Even if one includes the regressive cases, that is a tiny portion overall. The bottom 50% -- HALF, ONE IN TWO PEOPLE -- are the source, in total, of 3% of the federal tax receipts.

The current straight-progressive tax system prevents effective taxation of the top 5%, top 1% and top 0.1% of the wealth since it puts an undue burden on the artifically-labeled wealthy. Targeting the truly wealthy (like the top 1% who -- alone -- pay 37% of all taxes) is simply not done, instead the government acts in their favor by taxing the ranks below them such that the social order is maintained, which hurts everyone.

I'm all for lifting the cap on entitlements and means testing for social security, but people asserting that people paying 30% should have their tax rate boosted by another 5% are basically clueless.

If the goal is to tax wealth, then tax wealth, not income.
posted by rr at 9:22 PM on December 4, 2009


Take care of each other. That's what we need to do. We've been caught in the accounting frame for too long. Much innovation can happen, hasn't happened, because the double-bottom0line bean counters dominate our cognitive metaphors. Take care of each other. That's what we need to do. Keep saying that; keep insisting on that; don't compromise. Then, and only thing, will we see real change in America.
posted by Vibrissae at 4:18 AM on December 5, 2009


Anyone seen this?

Social Security, Medicare, Medicaid, and unemployment/welfare make up more than half of the federal budget. Throw in interest in debt and we're almost to two thirds. Unless you cut these items, control of the deficit is impossible. Completely eliminating the Department of Defense would not eliminate the deficit.

Say whatever you want about our responsibilities, we can no longer afford these programs as they are currently instantiated.
posted by valkyryn at 5:28 AM on December 5, 2009


I doubt our health care industry is any less efficient than our military industrial complex, Pastabagel. America is generally considered quite efficient, except for those two industries, which are paragons of inefficiency.

European socialized health care is undeniably far more efficient than American health care, largely through the absence of adverse selection, i.e. the insurance industry's 30% cut. Obama has greatly reduced adverse selection by outlawing the pre-existing condition exclusions, but our health care and insurance industries will remain highly inefficient.

Well maybe single payer health care and nationalizing defense contractors are the two best ways to reduce government spending. ;)
posted by jeffburdges at 5:42 AM on December 5, 2009


Just curious, but at what point does it become unacceptable to simply say "tax the rich"?

1980


posted by Kirth Gerson at 6:54 AM on December 5, 2009


1980

You have it backwards. We are reconverging.
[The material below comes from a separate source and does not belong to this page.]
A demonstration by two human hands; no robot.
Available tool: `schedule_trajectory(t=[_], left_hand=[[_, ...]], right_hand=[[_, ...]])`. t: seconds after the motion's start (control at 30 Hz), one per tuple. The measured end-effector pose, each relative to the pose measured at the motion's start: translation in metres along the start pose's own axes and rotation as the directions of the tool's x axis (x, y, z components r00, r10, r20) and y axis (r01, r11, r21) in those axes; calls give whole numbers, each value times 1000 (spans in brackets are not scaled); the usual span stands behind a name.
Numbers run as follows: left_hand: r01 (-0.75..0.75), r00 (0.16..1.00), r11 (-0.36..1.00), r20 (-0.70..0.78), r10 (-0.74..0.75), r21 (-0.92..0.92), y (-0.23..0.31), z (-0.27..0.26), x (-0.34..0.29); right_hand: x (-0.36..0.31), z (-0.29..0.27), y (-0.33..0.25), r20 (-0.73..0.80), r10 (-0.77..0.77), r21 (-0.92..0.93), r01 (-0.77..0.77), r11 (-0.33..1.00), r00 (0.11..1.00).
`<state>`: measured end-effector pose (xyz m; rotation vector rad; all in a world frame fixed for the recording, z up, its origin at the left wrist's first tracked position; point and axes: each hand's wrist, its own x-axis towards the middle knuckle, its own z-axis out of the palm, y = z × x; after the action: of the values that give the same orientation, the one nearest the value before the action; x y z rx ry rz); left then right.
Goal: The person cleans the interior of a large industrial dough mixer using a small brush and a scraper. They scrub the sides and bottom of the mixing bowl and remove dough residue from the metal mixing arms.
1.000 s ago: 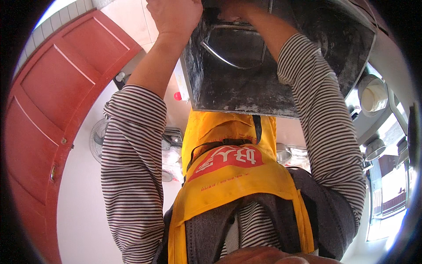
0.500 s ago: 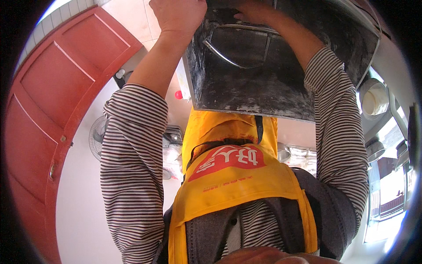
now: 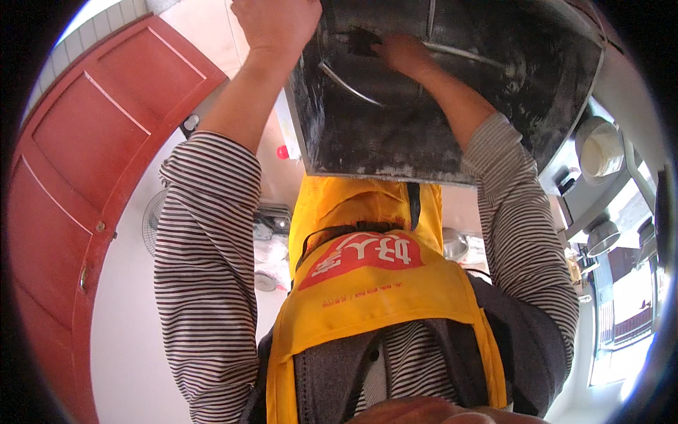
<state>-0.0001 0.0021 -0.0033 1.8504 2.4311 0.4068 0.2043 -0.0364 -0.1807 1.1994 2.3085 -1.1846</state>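
Large grimy metal tub [image 3: 438, 106] raised overhead, open mouth toward camera; judged rigid, bulky, likely heavy, greasy inside, best held by rim. Left hand [image 3: 277, 25] clenched on tub's left edge. Right hand [image 3: 399, 53] inside, fingers pressing dark pad [image 3: 361, 41] against wall. Red door [image 3: 78, 184] at left.

Metal box [image 3: 438, 92] overhead, above apron [image 3: 374, 297]. Left hand [image 3: 275, 25] on box's left edge; right hand [image 3: 399, 53] inside it. Door [image 3: 78, 162] far left, fan [image 3: 157, 220] beside it.
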Motion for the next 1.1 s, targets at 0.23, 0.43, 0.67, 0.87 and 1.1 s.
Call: schedule_trajectory(t=[0.23,0.43,0.67,0.87,1.1], left_hand=[[1,1000,1000,2,-1,5,-2,-3,0],[-3,1000,999,14,2,39,-4,2,-1],[1,1000,1000,-9,-1,28,-3,-5,2],[34,999,999,-10,-34,25,-2,-2,1],[53,999,999,12,-53,-2,-4,1,1]], right_hand=[[-6,-9,-35,51,127,82,-131,988,991],[1,16,-21,-106,84,67,-77,995,991],[29,-11,3,59,-111,-228,122,966,992],[46,9,4,20,138,208,-139,968,990],[8,6,-21,140,309,467,-338,817,941]])
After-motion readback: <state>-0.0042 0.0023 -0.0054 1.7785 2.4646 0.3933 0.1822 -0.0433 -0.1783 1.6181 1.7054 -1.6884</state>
(btw: just finished "The Book of Dreams.")
posted by rr at 8:33 AM on December 5, 2009


I've never understood why income redistribution was so important, i.e. tax the rich. Yes, inheritance tax is essential. But aren't monopolies generally the real threat?

Why not levy a "progressive" corporate income or sales tax? Rich people might not pay more than but corporations But regulation of mergers in invaluable.
posted by jeffburdges at 5:11 PM on December 5, 2009


In any exchange, the party with the greatest resources has the advantage in negotiating the terms. Barring massive stupidity on the part of a particular custodian or owner of a fortune, that fortune tends to grow over time, worsening the imbalance. Wealth concentration- which is what redistribution attempts to combat- distorts trade.
posted by Pope Guilty at 7:08 PM on December 5, 2009 [1 favorite]


it is in fact one of the largest exporters in the world

Of "intellectual property". Sure.

Of material goods? Well that's tricky to measure. Minus defense related products the labor base for material goods is still significantly based over-seas or in Mexico. As are the raw material we make nearly everything from.

That number is... well, it's just a number. There are whole lot of important detail missing.